> EXERCISE DETAILS
The answer should be each line from the entries below that has the word "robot" in it.
···
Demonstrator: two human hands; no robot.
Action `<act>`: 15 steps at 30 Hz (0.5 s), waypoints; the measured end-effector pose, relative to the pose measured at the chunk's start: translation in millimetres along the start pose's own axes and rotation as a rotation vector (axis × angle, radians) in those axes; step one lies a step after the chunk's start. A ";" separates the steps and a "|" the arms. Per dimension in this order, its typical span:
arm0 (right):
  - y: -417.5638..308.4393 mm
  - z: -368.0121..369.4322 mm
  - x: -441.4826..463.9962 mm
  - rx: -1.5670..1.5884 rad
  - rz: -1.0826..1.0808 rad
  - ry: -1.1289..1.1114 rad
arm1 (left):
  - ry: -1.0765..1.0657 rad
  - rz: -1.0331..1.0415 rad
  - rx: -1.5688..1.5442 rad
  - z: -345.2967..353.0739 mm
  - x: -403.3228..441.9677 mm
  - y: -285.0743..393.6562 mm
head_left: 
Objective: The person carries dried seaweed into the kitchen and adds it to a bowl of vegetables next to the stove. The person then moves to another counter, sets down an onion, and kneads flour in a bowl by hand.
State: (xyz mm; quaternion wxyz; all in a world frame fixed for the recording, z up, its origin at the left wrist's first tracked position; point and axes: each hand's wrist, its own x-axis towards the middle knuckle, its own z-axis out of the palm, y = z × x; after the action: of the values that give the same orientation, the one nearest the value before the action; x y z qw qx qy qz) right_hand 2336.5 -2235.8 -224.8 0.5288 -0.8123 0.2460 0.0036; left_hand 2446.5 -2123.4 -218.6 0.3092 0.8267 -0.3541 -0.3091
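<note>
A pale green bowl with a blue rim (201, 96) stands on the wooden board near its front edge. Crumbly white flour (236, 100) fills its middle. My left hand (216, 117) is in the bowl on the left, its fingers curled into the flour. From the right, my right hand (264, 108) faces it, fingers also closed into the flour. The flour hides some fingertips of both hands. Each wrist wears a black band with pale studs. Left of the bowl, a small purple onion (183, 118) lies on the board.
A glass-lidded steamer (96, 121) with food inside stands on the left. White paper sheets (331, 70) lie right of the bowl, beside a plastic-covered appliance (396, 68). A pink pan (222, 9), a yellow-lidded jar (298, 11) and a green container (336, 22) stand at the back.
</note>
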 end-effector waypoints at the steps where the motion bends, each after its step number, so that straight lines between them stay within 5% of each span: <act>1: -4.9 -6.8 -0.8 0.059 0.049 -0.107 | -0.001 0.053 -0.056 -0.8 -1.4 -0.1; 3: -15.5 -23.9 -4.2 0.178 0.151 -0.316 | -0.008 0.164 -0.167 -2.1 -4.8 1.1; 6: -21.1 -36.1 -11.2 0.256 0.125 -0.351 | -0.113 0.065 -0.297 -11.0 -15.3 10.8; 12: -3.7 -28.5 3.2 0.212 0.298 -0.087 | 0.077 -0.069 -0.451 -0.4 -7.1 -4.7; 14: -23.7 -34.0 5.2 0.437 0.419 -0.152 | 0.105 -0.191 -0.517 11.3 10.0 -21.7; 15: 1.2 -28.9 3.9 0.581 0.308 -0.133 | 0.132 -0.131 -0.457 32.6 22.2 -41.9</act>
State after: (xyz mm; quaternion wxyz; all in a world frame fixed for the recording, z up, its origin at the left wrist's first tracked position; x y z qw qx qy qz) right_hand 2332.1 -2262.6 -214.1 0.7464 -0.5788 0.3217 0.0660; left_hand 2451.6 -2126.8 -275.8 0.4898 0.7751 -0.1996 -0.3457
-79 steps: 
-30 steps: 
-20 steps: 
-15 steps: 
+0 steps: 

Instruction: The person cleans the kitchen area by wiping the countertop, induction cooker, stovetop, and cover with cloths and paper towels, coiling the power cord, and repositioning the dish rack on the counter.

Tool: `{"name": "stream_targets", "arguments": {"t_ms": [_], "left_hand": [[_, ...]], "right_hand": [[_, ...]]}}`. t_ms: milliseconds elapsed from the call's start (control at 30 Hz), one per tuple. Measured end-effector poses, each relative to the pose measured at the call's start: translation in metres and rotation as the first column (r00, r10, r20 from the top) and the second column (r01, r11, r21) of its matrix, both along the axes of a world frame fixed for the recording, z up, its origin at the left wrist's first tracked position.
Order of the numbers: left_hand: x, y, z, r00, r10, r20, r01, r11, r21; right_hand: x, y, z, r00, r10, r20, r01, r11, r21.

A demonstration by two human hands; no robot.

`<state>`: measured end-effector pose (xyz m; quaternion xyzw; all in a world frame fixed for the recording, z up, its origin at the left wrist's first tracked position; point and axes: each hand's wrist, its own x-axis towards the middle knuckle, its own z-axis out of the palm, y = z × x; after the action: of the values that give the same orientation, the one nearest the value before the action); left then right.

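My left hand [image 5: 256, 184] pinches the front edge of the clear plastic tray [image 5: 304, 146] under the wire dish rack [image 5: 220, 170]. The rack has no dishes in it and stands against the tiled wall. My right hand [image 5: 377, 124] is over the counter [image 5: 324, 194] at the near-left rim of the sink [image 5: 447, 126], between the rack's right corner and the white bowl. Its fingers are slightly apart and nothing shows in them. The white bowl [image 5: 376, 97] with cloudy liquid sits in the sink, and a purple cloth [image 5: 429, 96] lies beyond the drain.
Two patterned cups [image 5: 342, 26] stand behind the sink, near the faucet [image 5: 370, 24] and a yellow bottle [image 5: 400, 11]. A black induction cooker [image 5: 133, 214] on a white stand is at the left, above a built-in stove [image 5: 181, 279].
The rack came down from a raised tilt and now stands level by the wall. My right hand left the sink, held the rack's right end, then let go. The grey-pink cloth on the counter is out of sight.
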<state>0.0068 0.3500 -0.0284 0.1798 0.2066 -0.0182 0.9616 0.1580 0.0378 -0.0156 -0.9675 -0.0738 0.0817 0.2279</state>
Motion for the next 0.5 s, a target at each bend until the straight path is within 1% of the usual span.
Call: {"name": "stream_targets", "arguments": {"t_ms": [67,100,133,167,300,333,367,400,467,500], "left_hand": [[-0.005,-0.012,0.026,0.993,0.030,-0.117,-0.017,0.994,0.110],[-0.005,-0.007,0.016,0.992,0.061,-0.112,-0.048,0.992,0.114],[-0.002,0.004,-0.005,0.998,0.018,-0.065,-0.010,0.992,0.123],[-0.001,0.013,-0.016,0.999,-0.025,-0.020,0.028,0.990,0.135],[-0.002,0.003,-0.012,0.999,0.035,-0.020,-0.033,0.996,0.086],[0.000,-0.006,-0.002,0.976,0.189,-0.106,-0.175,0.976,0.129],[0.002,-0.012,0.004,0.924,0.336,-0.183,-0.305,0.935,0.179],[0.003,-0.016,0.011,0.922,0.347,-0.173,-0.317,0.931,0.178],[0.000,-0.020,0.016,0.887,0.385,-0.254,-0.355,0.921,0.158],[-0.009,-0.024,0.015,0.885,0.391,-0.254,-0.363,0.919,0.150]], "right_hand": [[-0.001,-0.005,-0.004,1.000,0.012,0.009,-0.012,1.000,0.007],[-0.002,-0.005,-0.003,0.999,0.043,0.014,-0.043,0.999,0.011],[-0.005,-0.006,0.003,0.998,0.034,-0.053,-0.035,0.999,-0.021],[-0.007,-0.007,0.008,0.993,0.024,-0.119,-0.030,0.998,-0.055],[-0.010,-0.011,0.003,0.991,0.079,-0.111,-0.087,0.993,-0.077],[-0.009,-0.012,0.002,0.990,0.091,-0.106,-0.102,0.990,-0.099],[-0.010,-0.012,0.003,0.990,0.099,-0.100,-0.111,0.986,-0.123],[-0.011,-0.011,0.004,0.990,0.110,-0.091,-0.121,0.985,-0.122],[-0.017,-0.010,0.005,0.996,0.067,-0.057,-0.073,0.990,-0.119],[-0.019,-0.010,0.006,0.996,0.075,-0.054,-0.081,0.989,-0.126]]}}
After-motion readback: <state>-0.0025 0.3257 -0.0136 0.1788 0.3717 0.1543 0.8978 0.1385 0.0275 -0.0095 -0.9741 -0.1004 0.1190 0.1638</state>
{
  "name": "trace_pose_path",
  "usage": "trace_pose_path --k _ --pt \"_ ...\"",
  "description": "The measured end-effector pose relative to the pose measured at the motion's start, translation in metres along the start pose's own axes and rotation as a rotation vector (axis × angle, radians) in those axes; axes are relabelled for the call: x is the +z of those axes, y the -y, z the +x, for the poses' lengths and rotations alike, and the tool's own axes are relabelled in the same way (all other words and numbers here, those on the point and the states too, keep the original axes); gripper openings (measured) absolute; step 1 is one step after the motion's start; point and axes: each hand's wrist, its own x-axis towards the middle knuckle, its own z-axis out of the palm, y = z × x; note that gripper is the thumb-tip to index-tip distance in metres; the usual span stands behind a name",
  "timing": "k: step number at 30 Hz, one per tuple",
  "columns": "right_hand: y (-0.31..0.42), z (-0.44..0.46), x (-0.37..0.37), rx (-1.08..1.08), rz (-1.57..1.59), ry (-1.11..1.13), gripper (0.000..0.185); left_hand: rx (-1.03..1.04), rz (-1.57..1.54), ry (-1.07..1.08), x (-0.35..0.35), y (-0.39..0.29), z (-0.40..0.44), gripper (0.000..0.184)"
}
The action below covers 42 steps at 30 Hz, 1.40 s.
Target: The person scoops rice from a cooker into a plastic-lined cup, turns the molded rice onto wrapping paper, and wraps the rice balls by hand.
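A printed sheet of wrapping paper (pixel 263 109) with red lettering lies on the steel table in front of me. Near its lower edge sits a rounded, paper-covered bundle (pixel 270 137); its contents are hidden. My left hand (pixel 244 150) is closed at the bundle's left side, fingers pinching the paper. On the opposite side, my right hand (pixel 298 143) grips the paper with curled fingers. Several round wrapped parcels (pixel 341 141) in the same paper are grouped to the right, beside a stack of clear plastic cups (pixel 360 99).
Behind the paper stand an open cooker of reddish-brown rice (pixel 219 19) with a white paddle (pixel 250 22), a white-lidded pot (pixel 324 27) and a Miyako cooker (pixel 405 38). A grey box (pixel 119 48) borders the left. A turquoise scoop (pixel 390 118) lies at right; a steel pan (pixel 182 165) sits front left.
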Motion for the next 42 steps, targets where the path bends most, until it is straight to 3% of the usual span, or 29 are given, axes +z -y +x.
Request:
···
> RESULT OF THE TASK
Demonstrator: two human hands; no robot.
A demonstration by two human hands; no robot.

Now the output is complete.